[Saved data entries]
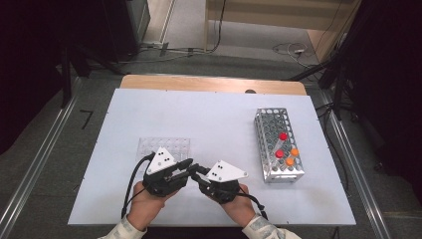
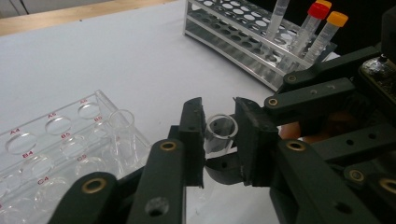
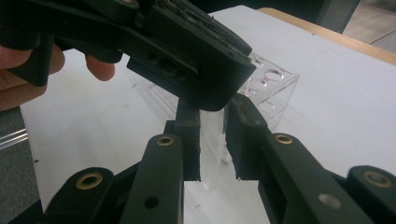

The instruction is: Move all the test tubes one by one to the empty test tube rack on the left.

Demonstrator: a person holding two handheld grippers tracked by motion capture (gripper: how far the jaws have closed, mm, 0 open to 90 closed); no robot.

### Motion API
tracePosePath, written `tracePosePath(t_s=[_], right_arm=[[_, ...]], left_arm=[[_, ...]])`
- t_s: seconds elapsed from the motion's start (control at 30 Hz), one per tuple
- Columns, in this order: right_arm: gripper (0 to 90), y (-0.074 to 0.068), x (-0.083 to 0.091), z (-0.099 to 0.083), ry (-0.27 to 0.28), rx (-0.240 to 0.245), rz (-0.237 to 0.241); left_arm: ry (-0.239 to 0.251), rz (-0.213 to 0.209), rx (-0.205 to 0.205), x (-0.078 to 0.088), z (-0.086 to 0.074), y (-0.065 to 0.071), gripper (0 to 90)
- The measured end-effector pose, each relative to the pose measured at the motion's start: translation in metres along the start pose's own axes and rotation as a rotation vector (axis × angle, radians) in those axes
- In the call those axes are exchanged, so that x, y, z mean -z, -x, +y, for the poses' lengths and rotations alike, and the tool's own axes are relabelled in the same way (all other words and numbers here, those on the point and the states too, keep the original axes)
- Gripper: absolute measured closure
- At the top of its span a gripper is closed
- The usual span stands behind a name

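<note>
A clear, uncapped tube (image 2: 215, 144) stands upright between the two jaws of my left gripper (image 2: 218, 122), which is shut on it just below its open rim. My right gripper (image 3: 212, 140) is shut on the same tube (image 3: 213, 154) lower down. In the right gripper view the left gripper's black body hides the tube's top. In the high view the left gripper (image 1: 188, 164) and the right gripper (image 1: 195, 170) meet tip to tip near the table's front, just in front of the clear plastic rack (image 1: 164, 146).
The clear rack (image 2: 51, 140) has labelled holes, and one clear tube (image 2: 122, 133) stands in it. A metal rack (image 1: 277, 144) at the right holds red- and orange-capped tubes (image 1: 283, 136). The white table surface (image 1: 199, 114) stretches behind both racks.
</note>
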State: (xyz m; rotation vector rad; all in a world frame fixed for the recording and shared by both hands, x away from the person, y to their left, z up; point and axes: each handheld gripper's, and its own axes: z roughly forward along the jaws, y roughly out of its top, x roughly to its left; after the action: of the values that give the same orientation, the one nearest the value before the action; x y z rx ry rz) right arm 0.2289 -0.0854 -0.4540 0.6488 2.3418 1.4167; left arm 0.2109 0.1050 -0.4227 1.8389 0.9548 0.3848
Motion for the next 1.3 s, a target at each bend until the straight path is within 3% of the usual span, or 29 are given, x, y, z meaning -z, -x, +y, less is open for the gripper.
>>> tracePosePath(t_s=[0.23, 0.33, 0.47, 0.9, 1.3], right_arm=[[71.8, 0.0, 0.0, 0.0, -0.007, -0.004, 0.003], [57.5, 0.0, 0.001, 0.001, -0.01, -0.002, 0.021], [47.7, 0.0, 0.006, 0.002, -0.006, -0.002, 0.038], [44.2, 0.009, 0.04, -0.005, 0.003, -0.022, 0.035], [40.6, 0.022, 0.058, -0.011, 0.011, -0.054, 0.002]], left_arm=[[-0.006, 0.004, -0.006, 0.0, 0.0, 0.0, 76.4], [0.0, 0.004, -0.007, 0.002, 0.002, 0.0, 76.5], [0.014, 0.0, 0.004, 0.008, 0.005, -0.003, 76.6], [0.042, -0.012, 0.046, 0.024, 0.014, -0.016, 76.6], [0.081, 0.024, 0.081, 0.041, 0.02, -0.034, 76.6]])
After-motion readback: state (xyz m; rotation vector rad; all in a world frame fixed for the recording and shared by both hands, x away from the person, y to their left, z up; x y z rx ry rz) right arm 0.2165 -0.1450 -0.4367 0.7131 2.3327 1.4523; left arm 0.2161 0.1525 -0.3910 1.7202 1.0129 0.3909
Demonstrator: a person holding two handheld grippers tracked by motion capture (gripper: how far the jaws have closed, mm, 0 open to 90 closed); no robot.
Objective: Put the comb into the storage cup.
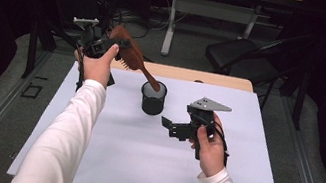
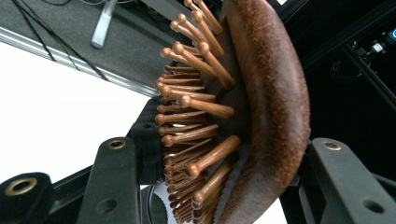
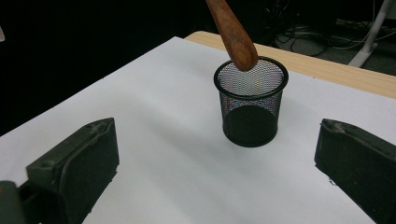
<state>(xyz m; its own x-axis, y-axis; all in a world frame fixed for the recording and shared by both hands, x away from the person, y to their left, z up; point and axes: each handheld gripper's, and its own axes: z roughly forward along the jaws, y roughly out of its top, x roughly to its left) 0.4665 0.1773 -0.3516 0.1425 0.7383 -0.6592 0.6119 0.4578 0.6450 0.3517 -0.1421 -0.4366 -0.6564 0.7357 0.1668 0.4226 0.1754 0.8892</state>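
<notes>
L claw [image 1: 117,45] clamped on knobby wooden hairbrush [image 1: 130,55], handle over round black mesh cup [image 1: 153,98]; R claw [image 1: 168,125] agape, empty.

The left arm, in a white sleeve, stretches from 6 o'clock up toward 11 o'clock, its hand wrapped around the black left tongs [image 1: 117,46], raised and tilted, jaws clamped tight on what they hold. The right forearm enters from 5 o'clock; its hand grips the black right tongs [image 1: 168,125] low near the centre, pointing toward 10 o'clock, jaws spread wide with nothing between them.
</notes>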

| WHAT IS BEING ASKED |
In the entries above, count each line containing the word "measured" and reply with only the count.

| RESPONSE FOR THIS EXERCISE |
2